In the listing below, repeat exactly every line from the first through the line containing "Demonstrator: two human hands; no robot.", with nothing else.

------ Supplied data

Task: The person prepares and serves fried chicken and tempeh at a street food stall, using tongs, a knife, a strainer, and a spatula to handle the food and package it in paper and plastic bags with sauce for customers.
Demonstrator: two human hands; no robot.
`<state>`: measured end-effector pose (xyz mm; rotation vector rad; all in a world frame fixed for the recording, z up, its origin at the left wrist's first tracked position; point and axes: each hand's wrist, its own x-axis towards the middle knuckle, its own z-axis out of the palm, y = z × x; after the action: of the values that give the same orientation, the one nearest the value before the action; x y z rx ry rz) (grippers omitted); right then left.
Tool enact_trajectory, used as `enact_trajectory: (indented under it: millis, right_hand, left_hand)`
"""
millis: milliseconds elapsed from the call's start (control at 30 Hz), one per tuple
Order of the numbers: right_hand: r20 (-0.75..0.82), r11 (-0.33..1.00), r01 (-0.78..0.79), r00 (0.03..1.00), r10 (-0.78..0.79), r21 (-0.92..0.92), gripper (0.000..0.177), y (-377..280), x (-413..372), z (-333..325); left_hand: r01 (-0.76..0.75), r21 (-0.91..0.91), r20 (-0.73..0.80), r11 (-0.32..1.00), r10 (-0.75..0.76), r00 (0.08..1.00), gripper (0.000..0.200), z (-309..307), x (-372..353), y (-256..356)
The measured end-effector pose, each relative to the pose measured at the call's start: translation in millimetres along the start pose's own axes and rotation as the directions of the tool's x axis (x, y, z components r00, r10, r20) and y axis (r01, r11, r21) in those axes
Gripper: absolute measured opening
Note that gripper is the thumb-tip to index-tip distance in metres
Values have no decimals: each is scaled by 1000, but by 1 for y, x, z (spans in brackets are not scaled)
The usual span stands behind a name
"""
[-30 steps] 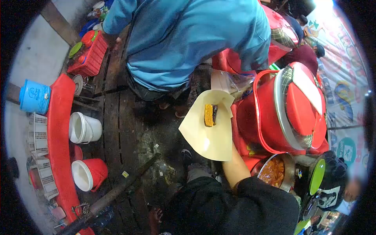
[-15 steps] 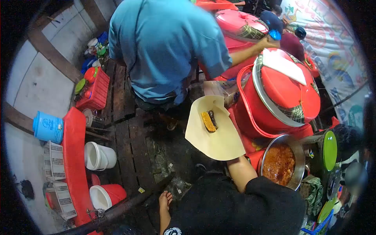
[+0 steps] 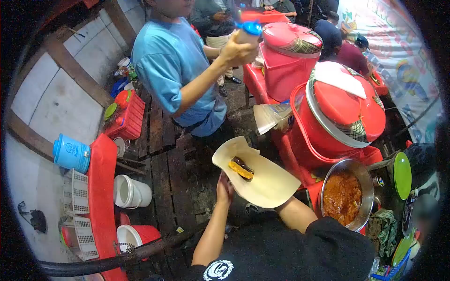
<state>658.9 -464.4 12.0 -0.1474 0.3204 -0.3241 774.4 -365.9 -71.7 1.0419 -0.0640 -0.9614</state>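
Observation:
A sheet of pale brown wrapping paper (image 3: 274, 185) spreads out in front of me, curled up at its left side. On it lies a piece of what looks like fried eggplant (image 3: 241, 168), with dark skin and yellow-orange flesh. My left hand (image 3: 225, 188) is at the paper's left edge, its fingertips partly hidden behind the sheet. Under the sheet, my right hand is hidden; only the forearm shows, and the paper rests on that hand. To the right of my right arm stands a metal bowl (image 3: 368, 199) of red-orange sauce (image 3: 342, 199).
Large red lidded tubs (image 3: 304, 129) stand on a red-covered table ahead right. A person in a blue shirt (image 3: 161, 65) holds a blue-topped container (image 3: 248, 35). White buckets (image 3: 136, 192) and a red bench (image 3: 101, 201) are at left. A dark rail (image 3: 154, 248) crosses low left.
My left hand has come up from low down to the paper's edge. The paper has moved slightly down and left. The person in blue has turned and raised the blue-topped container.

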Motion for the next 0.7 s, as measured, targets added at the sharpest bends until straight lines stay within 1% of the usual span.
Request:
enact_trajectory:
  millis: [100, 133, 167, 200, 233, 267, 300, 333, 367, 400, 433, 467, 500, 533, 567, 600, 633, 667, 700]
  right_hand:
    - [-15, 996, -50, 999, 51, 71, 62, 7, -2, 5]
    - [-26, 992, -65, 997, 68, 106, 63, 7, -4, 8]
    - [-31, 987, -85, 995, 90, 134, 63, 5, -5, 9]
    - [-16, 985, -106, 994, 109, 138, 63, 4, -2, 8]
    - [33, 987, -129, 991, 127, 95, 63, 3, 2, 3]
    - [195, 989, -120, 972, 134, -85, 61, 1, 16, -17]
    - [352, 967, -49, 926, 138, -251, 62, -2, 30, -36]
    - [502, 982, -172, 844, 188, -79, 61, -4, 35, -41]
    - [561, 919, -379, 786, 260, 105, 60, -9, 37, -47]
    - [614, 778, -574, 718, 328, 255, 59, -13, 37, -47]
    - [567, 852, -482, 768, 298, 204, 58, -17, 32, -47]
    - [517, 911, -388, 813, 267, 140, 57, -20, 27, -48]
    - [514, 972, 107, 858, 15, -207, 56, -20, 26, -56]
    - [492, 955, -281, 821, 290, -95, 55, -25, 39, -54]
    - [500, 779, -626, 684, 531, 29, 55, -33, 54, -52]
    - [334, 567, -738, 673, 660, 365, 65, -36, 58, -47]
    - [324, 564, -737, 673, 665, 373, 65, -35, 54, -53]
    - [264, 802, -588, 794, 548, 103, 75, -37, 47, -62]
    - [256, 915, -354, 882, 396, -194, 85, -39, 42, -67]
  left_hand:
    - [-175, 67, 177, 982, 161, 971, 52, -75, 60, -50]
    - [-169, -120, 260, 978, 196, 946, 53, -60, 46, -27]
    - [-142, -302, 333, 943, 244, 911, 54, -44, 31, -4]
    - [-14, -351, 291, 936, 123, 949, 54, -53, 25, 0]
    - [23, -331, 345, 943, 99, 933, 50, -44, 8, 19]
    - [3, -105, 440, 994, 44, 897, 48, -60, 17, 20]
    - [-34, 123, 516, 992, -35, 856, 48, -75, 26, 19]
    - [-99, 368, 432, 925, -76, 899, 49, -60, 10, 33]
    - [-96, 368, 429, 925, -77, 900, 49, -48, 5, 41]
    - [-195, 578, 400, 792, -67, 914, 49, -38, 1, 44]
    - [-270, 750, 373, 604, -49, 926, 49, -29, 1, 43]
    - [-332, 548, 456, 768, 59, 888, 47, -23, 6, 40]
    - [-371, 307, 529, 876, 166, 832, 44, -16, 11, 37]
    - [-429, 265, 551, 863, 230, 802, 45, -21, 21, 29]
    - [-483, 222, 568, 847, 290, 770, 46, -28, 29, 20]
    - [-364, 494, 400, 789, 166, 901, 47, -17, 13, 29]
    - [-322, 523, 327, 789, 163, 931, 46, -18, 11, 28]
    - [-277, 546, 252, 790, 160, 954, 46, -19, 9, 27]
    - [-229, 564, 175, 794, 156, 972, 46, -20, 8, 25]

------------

**Expected answer**
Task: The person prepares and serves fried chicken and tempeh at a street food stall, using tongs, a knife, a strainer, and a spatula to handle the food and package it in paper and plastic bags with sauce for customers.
Demonstrator: two human hands; no robot.

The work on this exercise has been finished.